I’d like to start by hating on all of you that have OnDemand and, by extension, Episode 53. I hope all the bad things in life happen to you and only you.
(OK, that was a particular shoutout to a certain columnist that just threw it in my face on Sunday. You know who you is.)
Here we go…
Episode 52 was just as good as I thought it would be, after I was told that Marlon and Avon would meet up and that there would be a Clay Davis scene. To say the episode met those expectations is saying quite a lot.
1. Jimmy McNulty has lost his damn mind. Look–no good idea has ever come about because of a swig of Irish whisky. Funny stuff? Absolutely. Good one? Nope. That includes massaging a cadaver’s throat to make it look like a junkie was murdered by a serial killer that doesn’t actually exist. However, my guess that it will come across…
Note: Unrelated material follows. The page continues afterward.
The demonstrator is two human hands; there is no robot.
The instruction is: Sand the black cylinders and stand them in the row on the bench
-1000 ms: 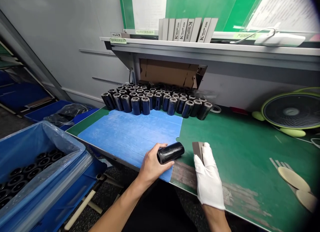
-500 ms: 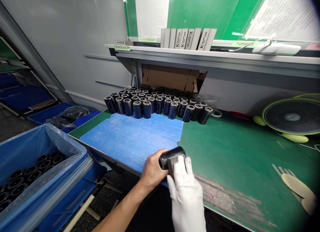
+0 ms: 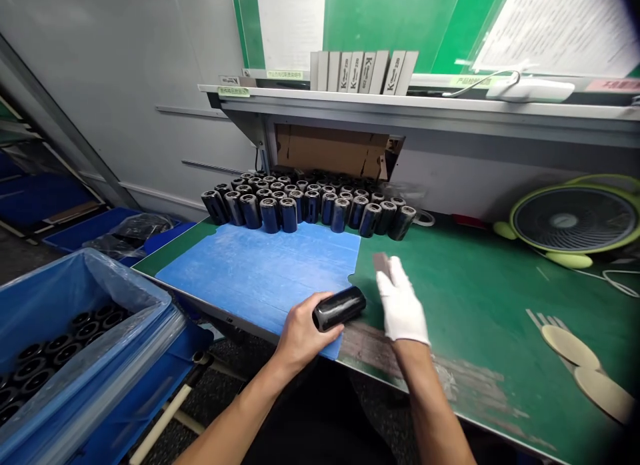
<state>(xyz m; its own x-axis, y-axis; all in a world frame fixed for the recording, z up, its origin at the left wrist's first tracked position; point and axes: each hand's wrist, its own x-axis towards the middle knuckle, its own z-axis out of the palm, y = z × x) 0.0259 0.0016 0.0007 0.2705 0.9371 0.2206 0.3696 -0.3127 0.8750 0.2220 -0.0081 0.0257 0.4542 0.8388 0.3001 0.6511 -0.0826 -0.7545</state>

2. ...the reporter that makes up stories! Lots of things sprung to mind while I was watching the various journalism scenes. Seeing how I’m not a newspaper guy, I can’t relate too much to the newsroom (I was fortunate enough to deal with all my editors from beyond arm’s length, which may have saved all our lives). I can relate to walking around a sporting event finding out who wants to talk to you, a complete stranger, about larger, broader things related to a game. It’s not fun. Lotta time, it’s about stumbling across someone that’s just so honored to talk to a reporter, rather than the ones that are so annoyed to be talking to your–okay, my–skinny ass. That said, making stuff up isn’t the heat. The editor can tell when you didn’t have much to work with. And when you outright made something up. But oh well, cuz we’ve got…
3. …the beginning of a great story. McNulty lying about the serial killer. The reporter adding on to Jimmy’s lies. For whom will things first get out of control? Easy money’s on Jimmy going just a widdle bit too far.
4. Not sure what’s going to happen with Michael. So Mike let a witness walk away from a shooting. I’m not sure how Chris and Snoop are gonna feel about Michael refusing to blow a child away, but I imagine they’re going to be mortified by him allowing eyes to walk away. The best, though, is that…
5. Mike thinks Marlo’s a sucka. Ahhh, the simple genius. MIke asked the equivalent of the following question–if the dude don’t even know your mama, who cares what anybody says about her? Either way, Mike seems to be to headstrong to work under Marlo. Wonder where the problem’s gonna come up.
6. Avon’s back! Well, kinda. First, there’s no surprise that Avon runs jail. What is surprising, however, is that he linked with Sergei for any reason. More surprising? That Marlo wants to talk to Sergei. Why? Because…
7. Sergei’s a snitch! Doesn’t anybody else remember Sergei turning state’s evidence? His statement let them close the port case. Why would he pass the Greeks any message? Why would the Greeks listen to a snitch? And if Marlo could find out who Sergei was, wouldn’t he have his hooligans look through the paper work and find out Sergei’s a snitch? Wasn’t no trial!
8. Was Avon high? Remember when he called D’Angelo weak for snorting H in prison? It seems pretty obvious to me that Avon was looking mighty dusty. Then again, that just coulda been the negative effects of a few years in the joint. Wonder how Wee-Bay’s doing.
9. Clay’s back! OK, Clay ain’t going down quietly. One thing interesting about the Wire is that we know some of these cats so well that we know what they’re gonna do. And Clay Davis is gonna squeal loud, loud, loud. And Day-Day–aka Ashy Larry–will be back in 53!
10. Does he come back in 53? You know who.
And now I want on more. I’ll try not to catch the shakes by Sunday. In the meantime, I’ll keep watching Season One as a pacifier.